## What the task requires
Each line of the listing, apart from the pictures, is to be printed exactly.

## Dataset content
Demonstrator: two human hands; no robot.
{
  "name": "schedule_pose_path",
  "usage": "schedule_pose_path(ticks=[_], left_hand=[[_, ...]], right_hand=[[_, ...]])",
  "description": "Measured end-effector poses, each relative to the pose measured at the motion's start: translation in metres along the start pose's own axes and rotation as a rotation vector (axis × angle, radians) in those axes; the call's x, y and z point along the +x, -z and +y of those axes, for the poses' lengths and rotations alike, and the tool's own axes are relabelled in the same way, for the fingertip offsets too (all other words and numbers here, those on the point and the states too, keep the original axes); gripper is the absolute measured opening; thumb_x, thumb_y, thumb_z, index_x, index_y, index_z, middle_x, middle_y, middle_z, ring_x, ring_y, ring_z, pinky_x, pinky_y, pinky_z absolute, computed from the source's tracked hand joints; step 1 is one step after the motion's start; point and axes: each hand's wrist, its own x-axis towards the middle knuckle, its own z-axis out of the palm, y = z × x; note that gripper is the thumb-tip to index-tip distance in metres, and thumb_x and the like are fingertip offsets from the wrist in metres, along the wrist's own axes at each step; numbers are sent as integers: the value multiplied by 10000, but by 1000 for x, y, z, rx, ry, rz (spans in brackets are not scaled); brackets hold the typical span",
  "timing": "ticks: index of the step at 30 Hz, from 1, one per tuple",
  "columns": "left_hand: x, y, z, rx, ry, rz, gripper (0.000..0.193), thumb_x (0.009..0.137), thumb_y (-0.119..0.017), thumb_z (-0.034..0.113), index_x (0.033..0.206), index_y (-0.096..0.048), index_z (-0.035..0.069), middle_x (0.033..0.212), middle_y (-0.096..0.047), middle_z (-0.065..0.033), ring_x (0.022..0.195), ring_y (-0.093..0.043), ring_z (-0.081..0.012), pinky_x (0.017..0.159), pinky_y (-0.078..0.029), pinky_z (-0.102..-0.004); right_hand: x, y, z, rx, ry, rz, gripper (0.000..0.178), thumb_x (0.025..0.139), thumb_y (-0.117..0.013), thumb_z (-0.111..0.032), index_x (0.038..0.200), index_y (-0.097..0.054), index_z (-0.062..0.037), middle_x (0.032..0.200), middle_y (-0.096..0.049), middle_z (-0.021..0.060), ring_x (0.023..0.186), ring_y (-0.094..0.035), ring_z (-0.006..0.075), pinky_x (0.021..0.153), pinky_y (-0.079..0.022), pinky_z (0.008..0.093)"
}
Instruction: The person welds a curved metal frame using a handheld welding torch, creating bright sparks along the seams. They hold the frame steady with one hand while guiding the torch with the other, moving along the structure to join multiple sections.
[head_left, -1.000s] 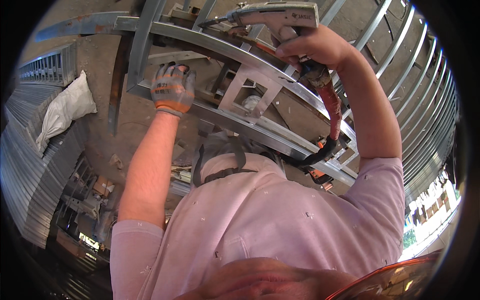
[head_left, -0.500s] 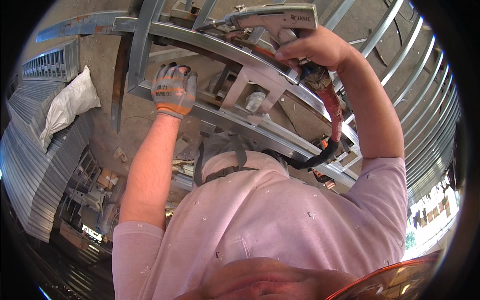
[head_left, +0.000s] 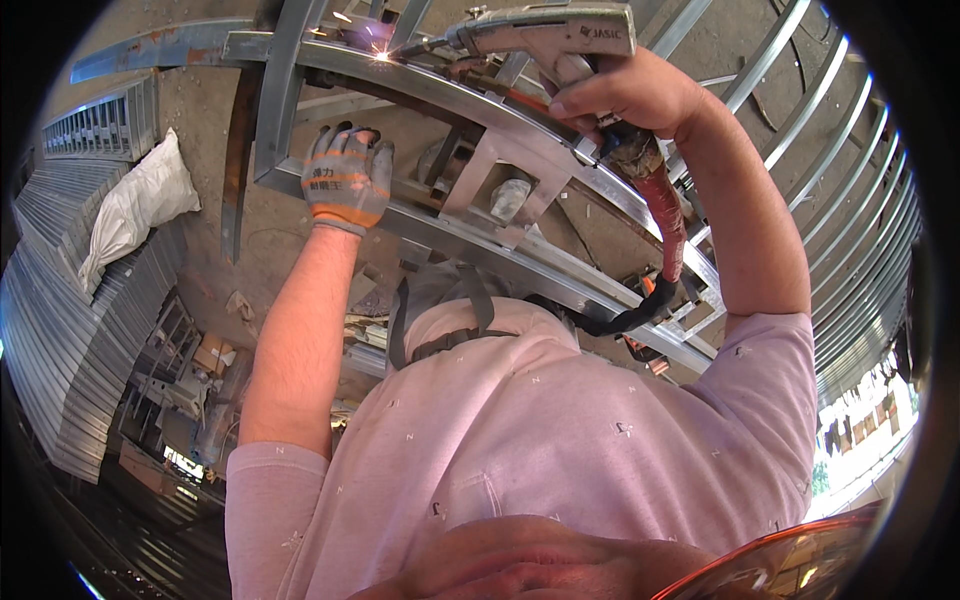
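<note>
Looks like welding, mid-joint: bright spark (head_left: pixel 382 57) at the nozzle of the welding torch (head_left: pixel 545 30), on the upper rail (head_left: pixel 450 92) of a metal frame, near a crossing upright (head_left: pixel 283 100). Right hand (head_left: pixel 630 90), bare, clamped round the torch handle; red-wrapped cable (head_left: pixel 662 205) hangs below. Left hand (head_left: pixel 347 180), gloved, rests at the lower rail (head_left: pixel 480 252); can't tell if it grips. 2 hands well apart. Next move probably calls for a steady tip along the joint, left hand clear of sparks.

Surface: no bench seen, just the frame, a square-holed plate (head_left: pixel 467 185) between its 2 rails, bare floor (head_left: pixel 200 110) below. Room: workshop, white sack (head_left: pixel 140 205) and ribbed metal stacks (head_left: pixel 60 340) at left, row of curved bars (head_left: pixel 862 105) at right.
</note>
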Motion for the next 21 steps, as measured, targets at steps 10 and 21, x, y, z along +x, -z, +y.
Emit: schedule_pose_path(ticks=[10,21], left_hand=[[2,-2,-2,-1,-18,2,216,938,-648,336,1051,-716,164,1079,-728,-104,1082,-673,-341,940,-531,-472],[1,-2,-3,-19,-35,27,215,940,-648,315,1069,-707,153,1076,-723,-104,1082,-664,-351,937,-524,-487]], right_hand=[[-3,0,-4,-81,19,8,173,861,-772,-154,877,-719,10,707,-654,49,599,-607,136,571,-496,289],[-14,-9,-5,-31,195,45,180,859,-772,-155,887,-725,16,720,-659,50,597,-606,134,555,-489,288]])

## Exercise answer
Demonstrator: two human hands; no robot.
{
  "name": "schedule_pose_path",
  "usage": "schedule_pose_path(ticks=[_], left_hand=[[_, ...]], right_hand=[[_, ...]])",
  "description": "Measured end-effector poses, each relative to the pose measured at the motion's start: translation in metres along the start pose's own axes and rotation as a rotation vector (axis × angle, radians) in those axes; the call's x, y and z point along the +x, -z and +y of those axes, for the poses' lengths and rotations alike, and the tool's own axes are relabelled in the same way, for the fingertip offsets too (all other words and numbers here, those on the point and the states too, keep the original axes); gripper is the absolute measured opening; thumb_x, thumb_y, thumb_z, index_x, index_y, index_z, middle_x, middle_y, middle_z, ring_x, ring_y, ring_z, pinky_x, pinky_y, pinky_z absolute, computed from the source's tracked hand joints; step 1 is one step after the motion's start; point and axes: each hand's wrist, its own x-axis towards the middle knuckle, its own z-axis out of the palm, y = z × x; note that gripper is the thumb-tip to index-tip distance in metres, and thumb_x and the like are fingertip offsets from the wrist in metres, along the wrist's own axes at each step; numbers are sent as integers: the value multiplied by 10000, but by 1000 for x, y, z, rx, ry, rz (spans in brackets are not scaled); brackets hold the typical span",
  "timing": "ticks: index of the step at 30 Hz, from 1, one per tuple",
  "columns": "left_hand: x, y, z, rx, ry, rz, gripper (0.000..0.193), thumb_x (0.009..0.137), thumb_y (-0.119..0.017), thumb_z (-0.034..0.113), index_x (0.033..0.206), index_y (-0.096..0.048), index_z (-0.035..0.069), middle_x (0.033..0.212), middle_y (-0.096..0.047), middle_z (-0.065..0.033), ring_x (0.022..0.195), ring_y (-0.093..0.043), ring_z (-0.081..0.012), pinky_x (0.017..0.159), pinky_y (-0.078..0.029), pinky_z (-0.102..-0.004); right_hand: x, y, z, rx, ry, rz, gripper (0.000..0.178), thumb_x (0.025..0.139), thumb_y (-0.117..0.013), thumb_z (-0.111..0.032), index_x (0.038..0.200), index_y (-0.097..0.054), index_z (-0.062..0.037), middle_x (0.032..0.200), middle_y (-0.096..0.049), middle_z (-0.021..0.060), ring_x (0.023..0.186), ring_y (-0.094..0.035), ring_z (-0.006..0.075), pinky_x (0.021..0.153), pinky_y (-0.079..0.022), pinky_z (0.008..0.093)"
}
Instruction: The person welds a curved metal frame using a handheld welding torch, creating bright sparks along the seams. They hold the frame steady with one hand while guiding the torch with the other, moving along the structure to join multiple sections.
[head_left, -1.000s] 
[head_left, -0.500s] 
[head_left, +0.000s] 
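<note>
Looks like welding, mid-joint: bright spark (head_left: pixel 382 57) at the nozzle of the welding torch (head_left: pixel 545 30), on the upper rail (head_left: pixel 450 92) of a metal frame, near a crossing upright (head_left: pixel 283 100). Right hand (head_left: pixel 630 90), bare, clamped round the torch handle; red-wrapped cable (head_left: pixel 662 205) hangs below. Left hand (head_left: pixel 347 180), gloved, rests at the lower rail (head_left: pixel 480 252); can't tell if it grips. 2 hands well apart. Next move probably calls for a steady tip along the joint, left hand clear of sparks.

Surface: no bench seen, just the frame, a square-holed plate (head_left: pixel 467 185) between its 2 rails, bare floor (head_left: pixel 200 110) below. Room: workshop, white sack (head_left: pixel 140 205) and ribbed metal stacks (head_left: pixel 60 340) at left, row of curved bars (head_left: pixel 862 105) at right.
</note>
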Motion for the next 21 steps, as measured, targets at steps 10 and 21, x, y, z along +x, -z, +y.
Emit: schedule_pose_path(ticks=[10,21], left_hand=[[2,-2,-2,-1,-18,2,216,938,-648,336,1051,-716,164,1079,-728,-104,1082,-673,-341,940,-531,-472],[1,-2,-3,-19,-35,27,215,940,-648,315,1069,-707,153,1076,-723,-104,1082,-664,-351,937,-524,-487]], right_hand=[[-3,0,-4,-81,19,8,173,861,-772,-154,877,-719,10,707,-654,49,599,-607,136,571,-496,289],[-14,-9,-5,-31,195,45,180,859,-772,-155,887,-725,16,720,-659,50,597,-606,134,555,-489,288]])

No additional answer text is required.